WORK REQUIRED:
Scan the entries that follow and give only the number of lines containing "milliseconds".

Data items
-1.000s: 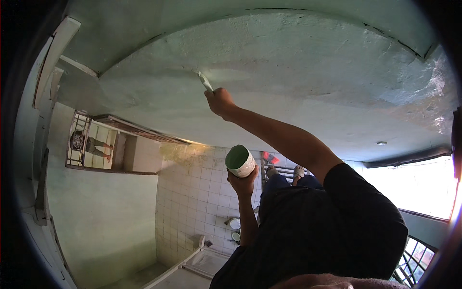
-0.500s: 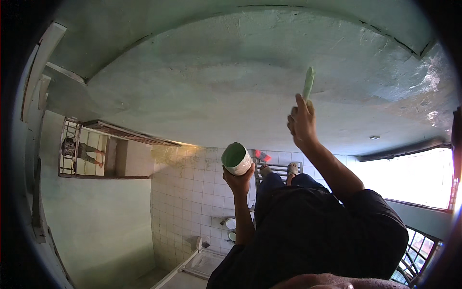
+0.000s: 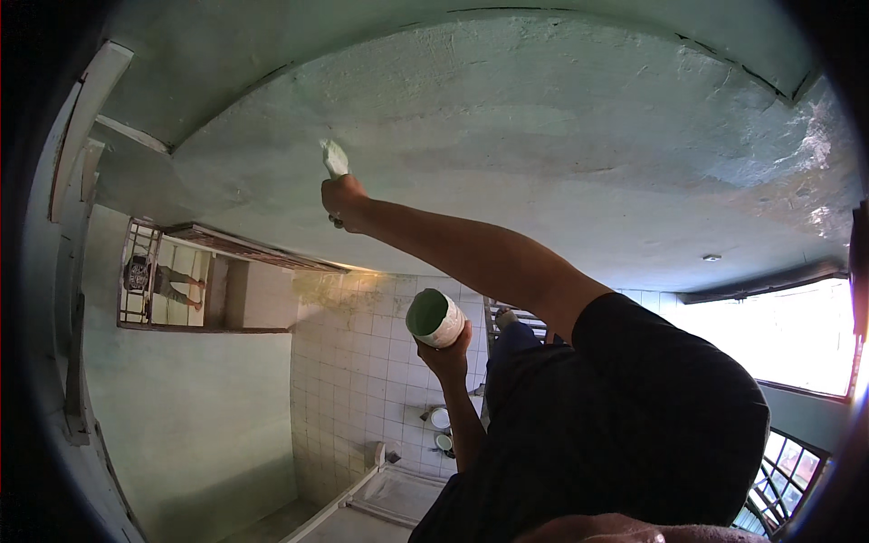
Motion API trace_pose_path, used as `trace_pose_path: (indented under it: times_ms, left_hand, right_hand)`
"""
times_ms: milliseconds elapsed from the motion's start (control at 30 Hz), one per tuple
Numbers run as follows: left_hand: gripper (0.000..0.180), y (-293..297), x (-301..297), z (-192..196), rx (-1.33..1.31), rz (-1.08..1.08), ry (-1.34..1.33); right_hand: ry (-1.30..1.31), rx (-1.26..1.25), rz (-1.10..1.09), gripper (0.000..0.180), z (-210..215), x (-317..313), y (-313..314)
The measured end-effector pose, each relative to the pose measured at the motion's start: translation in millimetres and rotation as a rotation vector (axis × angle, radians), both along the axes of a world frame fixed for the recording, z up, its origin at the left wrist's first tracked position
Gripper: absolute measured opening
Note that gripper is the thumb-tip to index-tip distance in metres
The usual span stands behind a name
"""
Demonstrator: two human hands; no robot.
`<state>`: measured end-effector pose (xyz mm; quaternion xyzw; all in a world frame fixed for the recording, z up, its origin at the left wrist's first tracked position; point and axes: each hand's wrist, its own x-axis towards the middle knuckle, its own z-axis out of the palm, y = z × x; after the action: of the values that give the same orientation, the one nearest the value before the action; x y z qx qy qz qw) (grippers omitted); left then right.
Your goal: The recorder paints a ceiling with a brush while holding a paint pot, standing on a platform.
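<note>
My right hand (image 3: 345, 200) is closed round a paintbrush (image 3: 335, 159) with pale green paint on it. The arm reaches across to the left, and the bristles are at the pale green wall (image 3: 471, 145); whether they touch it I cannot tell. Lower down, my left hand (image 3: 444, 359) grips a white paint container (image 3: 438, 319) from underneath and the side. Its mouth tilts up to the left, and green shows on the inside. How much paint lies in it is hidden.
A metal ladder (image 3: 494, 314) is under my feet, partly hidden by my arm. Small pots (image 3: 439, 418) stand on the white tiled floor (image 3: 344, 362). A person (image 3: 163, 279) is beyond the doorway at left. A bright window (image 3: 778, 335) opens at right.
My right hand has swung far to the left along the wall with the paintbrush, its forearm now crossing above the ladder. My left hand and the container have shifted slightly left and down.
</note>
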<state>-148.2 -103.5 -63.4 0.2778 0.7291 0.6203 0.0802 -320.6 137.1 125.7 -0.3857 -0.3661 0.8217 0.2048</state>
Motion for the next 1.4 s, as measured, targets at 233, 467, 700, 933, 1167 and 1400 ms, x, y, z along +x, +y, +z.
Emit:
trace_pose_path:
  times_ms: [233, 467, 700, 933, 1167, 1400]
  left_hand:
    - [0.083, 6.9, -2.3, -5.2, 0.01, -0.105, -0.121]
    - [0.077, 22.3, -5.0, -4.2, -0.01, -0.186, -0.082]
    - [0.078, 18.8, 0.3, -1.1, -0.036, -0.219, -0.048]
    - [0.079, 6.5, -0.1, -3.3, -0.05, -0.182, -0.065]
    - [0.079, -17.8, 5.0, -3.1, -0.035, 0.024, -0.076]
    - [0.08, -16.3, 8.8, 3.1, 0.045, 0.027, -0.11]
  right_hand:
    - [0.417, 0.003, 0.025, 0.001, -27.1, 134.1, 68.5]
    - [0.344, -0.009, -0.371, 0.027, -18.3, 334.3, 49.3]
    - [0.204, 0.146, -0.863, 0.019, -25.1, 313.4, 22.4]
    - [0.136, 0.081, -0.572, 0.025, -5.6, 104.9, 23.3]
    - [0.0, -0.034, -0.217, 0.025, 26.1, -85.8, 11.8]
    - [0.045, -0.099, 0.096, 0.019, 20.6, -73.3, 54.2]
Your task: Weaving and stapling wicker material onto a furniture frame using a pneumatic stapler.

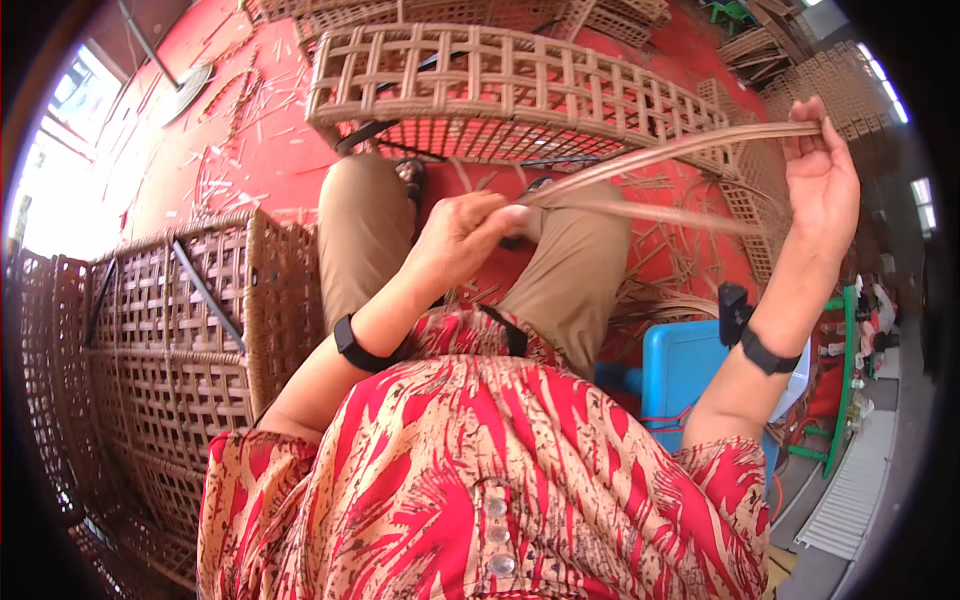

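Note:
A bundle of thin tan weaving strips (680,150) is stretched between my two hands, above my knees. My left hand (462,238) is closed around one end, in front of my lap. Raised out to the right, my right hand (822,185) pinches the far end between thumb and fingers. A second length of strips (660,213) trails rightward from my left hand, blurred by motion. Just beyond my knees lies a brown open-weave wicker piece (500,75) on its side, its lattice facing up.
Tall woven wicker panels (165,340) stand close on my left. A blue plastic stool (685,365) is by my right elbow. Cut strip scraps litter the red floor (270,110). More wicker pieces lie at the back, and a green frame (845,385) stands at far right.

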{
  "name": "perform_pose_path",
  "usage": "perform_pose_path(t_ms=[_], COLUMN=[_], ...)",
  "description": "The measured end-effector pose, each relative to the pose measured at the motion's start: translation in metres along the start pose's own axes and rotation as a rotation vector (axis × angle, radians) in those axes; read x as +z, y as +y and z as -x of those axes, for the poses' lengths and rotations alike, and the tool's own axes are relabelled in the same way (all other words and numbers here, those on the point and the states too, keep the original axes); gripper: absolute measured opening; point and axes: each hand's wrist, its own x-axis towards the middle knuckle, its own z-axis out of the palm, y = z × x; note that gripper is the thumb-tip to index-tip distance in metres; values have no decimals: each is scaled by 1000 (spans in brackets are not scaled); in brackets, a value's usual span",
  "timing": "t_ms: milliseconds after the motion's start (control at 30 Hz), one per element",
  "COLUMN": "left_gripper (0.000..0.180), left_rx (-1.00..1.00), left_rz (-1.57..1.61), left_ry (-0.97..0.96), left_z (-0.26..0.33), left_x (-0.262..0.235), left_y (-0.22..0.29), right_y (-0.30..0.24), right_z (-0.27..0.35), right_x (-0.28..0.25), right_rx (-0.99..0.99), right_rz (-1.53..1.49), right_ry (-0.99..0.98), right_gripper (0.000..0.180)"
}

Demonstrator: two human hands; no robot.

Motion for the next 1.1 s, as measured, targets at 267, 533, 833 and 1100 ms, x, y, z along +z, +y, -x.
perform_pose_path(t_ms=[267, 533, 833, 1100], left_gripper=[57, 49, 13, 54], left_rx=[-305, -87, -219, 329], left_rz=[-775, 240, -1051, -218], left_ry=[-376, -54, -262, 230], left_z=[-1, -83, 3, -49], left_x=[15, 26, 4, 31], left_y=[-23, 81, -49, 39], right_y=[-17, 132, 47, 89], right_z=[-36, 54, -35, 41], right_x=[1, 57, -31, 40], right_rx=[170, 538, 229, 427], right_rz=[-267, -346, -667, -524], right_ry=[-607, -669, -10, -534], right_gripper=[31, 40, 31, 21])
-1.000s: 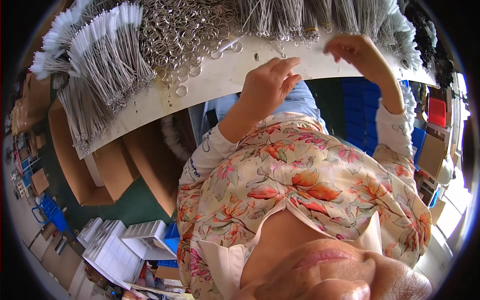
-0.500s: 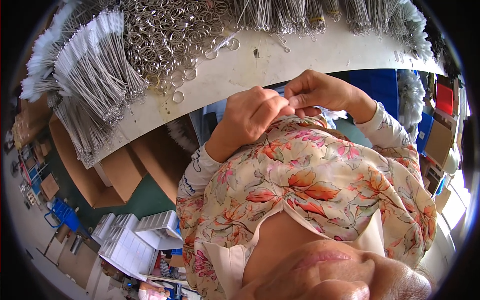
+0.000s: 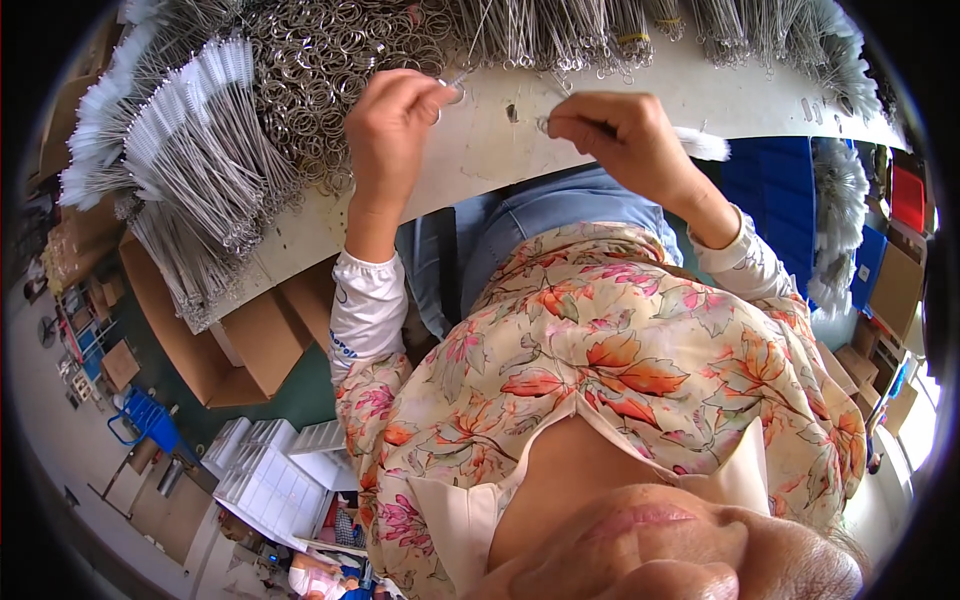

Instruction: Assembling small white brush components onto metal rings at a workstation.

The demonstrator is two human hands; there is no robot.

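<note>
My right hand is closed round a wire-handled brush over the table's near edge. The white bristle tuft sticks out on the right of that hand, and a small metal loop shows at its fingertips. At the edge of a heap of metal rings, my left hand is pinched closed. Beside its fingertips lie a loose ring and a thin small brush; what the fingers hold, if anything, I cannot make out.
Bundles of white-tipped wire brushes are piled at the table's left, and more wire bundles line its back. Open cardboard boxes stand below on the left. A blue bin and a red box are at the right.
My hands were together at the near table edge and have moved apart. The left went up to the rings, the right forward over the table, where the brush it holds now shows.
</note>
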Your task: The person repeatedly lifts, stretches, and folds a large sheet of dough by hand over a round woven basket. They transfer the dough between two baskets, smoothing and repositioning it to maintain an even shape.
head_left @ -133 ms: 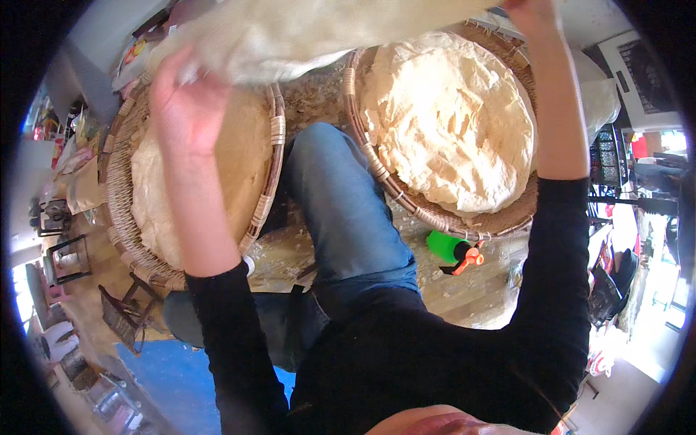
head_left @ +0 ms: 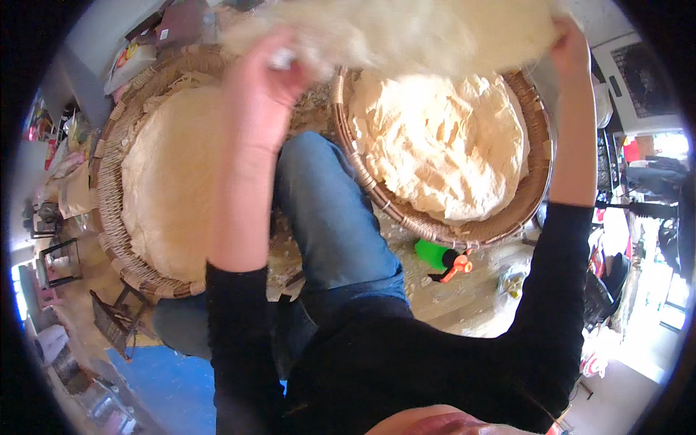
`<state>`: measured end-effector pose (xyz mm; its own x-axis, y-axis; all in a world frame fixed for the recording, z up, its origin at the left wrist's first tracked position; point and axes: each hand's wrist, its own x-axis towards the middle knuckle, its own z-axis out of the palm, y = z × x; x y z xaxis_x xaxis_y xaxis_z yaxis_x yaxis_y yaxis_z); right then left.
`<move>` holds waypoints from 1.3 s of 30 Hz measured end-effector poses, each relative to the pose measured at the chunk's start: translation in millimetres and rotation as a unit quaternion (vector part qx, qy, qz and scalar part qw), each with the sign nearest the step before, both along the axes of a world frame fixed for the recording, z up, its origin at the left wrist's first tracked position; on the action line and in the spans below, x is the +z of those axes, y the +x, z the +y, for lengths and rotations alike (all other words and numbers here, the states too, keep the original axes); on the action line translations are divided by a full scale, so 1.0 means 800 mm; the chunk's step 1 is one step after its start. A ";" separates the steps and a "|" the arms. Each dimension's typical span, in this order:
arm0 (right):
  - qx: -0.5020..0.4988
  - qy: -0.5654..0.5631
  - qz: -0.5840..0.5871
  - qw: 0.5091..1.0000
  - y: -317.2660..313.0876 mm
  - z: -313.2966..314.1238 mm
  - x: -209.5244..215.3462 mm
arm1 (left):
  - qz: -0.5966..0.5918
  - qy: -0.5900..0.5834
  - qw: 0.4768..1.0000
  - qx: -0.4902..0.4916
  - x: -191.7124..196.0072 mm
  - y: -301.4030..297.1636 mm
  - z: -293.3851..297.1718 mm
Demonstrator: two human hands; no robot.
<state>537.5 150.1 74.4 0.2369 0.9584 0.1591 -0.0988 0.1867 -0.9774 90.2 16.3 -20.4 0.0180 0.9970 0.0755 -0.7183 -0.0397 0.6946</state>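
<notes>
A large, thin, cream-coloured sheet stretches between my raised hands, blurred by motion and cut off by the upper edge. My left hand grips its left end, fingers bent in. At the other end, my right hand pinches the edge. Below the sheet, to the right, stands a round wicker basket holding a pile of crumpled sheets of the same colour. A second wicker basket on the left holds a flatter, smoother stack of sheets, partly hidden by my left forearm.
My jeans-clad knee rises between the baskets. A green spray bottle with an orange trigger lies on the wooden floor beside the right basket. A small dark stool stands at lower left near a blue mat.
Both hands have moved right with the sheet, from above the gap between the baskets toward the right basket. More of the left basket's stack now shows.
</notes>
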 end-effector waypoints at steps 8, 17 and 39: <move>-0.084 -0.112 -0.092 0.986 0.200 -0.058 -0.224 | 0.011 -0.301 0.948 -0.106 -0.157 0.194 -0.057; -0.137 -0.156 -0.661 0.721 0.158 -0.157 -0.402 | 0.367 -0.242 0.864 -0.247 -0.222 0.204 -0.097; 0.484 0.075 0.101 0.866 -0.226 -0.290 -0.176 | 0.682 0.209 0.673 0.194 -0.198 -0.022 -0.135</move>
<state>356.9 -82.1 -66.8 -0.6281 0.6962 0.3475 -0.4453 0.0446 -0.8943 72.3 -92.1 -178.8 0.0991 0.8430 0.5287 0.6974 -0.4378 0.5675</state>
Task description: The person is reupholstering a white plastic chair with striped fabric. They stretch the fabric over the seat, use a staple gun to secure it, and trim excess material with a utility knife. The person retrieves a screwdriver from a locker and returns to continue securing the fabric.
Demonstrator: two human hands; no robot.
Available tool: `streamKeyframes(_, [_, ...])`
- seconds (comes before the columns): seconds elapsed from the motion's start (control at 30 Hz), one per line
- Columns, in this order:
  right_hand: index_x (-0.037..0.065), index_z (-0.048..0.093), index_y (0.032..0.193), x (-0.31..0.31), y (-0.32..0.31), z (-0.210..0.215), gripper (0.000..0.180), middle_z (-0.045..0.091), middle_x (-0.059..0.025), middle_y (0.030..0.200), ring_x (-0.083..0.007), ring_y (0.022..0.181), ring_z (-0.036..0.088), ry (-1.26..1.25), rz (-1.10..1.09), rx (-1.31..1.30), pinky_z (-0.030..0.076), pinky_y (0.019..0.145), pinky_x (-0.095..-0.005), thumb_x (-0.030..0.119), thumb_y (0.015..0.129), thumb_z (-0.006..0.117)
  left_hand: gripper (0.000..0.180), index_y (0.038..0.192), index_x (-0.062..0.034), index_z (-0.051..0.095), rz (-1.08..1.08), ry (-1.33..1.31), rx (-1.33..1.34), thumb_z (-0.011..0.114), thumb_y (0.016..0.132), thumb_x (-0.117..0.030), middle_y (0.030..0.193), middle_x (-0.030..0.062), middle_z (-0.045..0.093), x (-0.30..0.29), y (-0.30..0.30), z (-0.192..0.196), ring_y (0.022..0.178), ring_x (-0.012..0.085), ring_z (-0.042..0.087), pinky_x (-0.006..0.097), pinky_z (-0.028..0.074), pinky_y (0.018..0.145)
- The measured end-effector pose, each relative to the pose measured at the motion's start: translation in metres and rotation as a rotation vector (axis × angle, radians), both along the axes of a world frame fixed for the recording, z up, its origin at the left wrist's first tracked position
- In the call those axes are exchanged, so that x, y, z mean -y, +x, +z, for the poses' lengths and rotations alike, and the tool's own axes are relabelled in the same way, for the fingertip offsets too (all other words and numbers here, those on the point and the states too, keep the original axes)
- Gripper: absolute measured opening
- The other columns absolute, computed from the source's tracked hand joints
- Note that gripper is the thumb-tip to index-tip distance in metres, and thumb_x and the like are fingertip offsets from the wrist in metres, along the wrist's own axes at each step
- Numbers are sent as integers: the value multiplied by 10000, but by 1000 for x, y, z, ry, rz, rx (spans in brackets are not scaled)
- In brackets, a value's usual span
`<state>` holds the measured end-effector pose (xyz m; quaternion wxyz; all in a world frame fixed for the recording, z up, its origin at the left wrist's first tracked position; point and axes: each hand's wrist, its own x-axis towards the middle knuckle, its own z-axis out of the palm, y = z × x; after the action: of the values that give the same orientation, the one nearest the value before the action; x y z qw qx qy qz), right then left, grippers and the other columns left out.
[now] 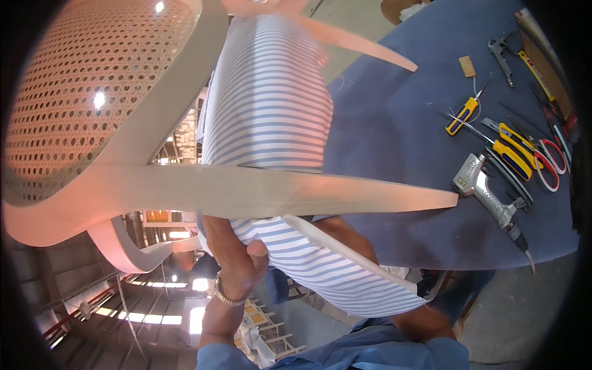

YOUR SOLUTION:
2